== Exercise requirements ==
Which lines of the records below contain the string "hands"? Report each of them.

== Exercise inputs ==
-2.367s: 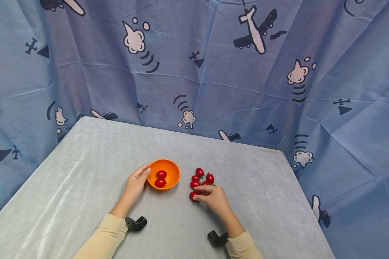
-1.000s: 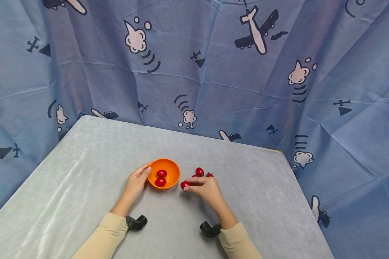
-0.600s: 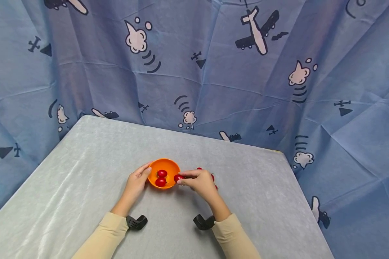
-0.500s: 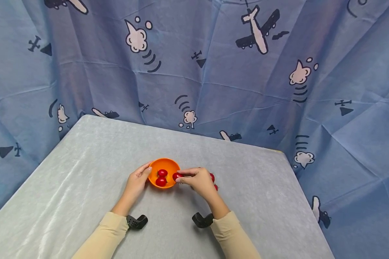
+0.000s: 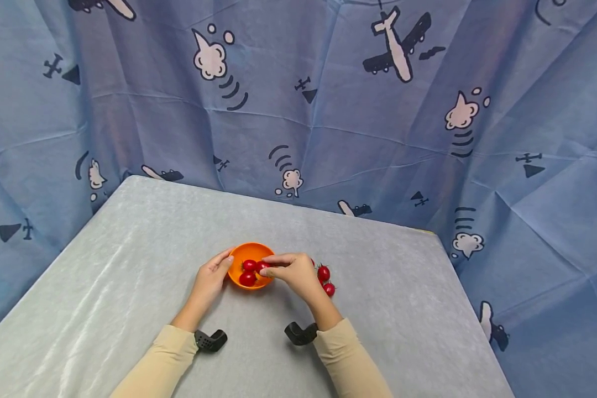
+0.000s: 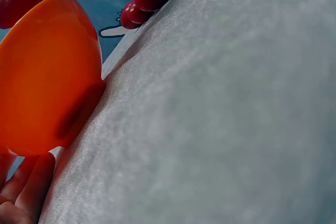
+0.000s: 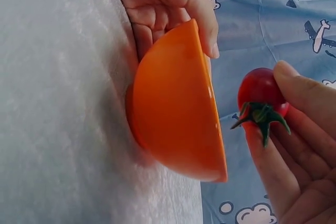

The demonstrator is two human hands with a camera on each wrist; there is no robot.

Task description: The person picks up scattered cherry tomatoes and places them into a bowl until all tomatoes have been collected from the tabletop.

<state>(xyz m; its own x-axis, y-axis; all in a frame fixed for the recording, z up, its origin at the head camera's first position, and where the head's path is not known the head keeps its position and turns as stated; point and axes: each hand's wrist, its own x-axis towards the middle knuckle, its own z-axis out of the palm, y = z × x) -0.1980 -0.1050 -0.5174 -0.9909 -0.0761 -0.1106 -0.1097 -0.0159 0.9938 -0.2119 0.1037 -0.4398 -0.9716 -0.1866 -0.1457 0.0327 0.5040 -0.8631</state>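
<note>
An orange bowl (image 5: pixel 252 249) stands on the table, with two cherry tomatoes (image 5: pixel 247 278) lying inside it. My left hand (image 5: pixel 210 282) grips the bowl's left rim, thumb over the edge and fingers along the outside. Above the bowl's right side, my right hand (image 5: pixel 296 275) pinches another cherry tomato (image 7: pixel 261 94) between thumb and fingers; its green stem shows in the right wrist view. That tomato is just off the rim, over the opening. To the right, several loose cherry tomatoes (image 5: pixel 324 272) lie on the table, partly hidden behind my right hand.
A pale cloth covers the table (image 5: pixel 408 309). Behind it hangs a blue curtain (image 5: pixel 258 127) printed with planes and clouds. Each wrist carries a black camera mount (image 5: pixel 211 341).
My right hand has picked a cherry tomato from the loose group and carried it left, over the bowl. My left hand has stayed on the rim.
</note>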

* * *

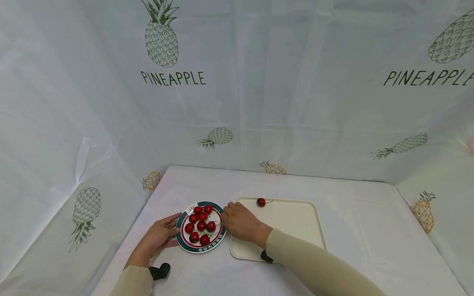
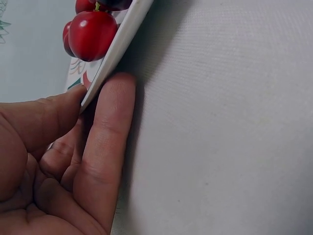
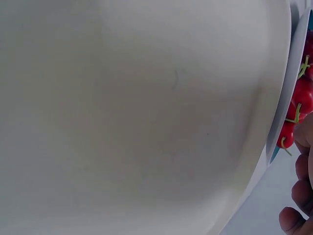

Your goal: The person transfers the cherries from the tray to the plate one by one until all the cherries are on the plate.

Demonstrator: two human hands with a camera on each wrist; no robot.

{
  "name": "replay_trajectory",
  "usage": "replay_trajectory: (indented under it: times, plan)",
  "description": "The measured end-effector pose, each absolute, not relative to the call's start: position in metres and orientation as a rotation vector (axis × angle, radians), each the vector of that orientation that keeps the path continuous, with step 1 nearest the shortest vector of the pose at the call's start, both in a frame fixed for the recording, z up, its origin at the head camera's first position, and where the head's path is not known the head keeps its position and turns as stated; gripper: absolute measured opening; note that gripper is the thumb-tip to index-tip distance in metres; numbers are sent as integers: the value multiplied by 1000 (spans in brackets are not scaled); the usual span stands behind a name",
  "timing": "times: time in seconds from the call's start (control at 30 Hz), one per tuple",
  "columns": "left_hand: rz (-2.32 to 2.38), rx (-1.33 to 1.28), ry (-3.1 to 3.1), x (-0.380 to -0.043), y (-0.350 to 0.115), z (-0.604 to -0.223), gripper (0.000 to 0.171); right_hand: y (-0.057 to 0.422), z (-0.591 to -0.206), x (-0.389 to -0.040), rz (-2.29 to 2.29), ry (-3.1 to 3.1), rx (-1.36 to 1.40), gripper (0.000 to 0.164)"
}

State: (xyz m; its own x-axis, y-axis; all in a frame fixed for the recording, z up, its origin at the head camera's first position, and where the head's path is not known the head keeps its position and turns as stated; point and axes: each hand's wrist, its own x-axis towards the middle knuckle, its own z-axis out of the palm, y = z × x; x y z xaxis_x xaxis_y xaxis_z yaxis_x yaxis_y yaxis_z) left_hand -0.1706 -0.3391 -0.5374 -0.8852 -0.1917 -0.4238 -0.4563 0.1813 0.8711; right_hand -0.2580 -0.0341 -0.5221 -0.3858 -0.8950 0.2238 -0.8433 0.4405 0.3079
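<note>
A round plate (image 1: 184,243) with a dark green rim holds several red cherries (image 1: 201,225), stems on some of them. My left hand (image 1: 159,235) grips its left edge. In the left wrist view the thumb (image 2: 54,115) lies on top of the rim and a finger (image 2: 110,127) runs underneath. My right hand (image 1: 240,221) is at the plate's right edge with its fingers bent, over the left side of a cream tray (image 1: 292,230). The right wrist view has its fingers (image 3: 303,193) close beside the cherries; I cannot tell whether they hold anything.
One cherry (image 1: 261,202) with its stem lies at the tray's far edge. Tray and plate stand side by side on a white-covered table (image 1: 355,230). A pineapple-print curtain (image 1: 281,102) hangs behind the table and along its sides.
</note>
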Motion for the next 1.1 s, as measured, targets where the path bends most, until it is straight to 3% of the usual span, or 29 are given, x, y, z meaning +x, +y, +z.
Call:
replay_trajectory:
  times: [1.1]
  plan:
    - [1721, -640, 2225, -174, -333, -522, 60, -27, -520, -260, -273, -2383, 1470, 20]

== Reply to the exercise ==
The demonstrator is two human hands with a camera on each wrist; there is no robot.
Demonstrator: two human hands with a camera on each wrist; no robot.

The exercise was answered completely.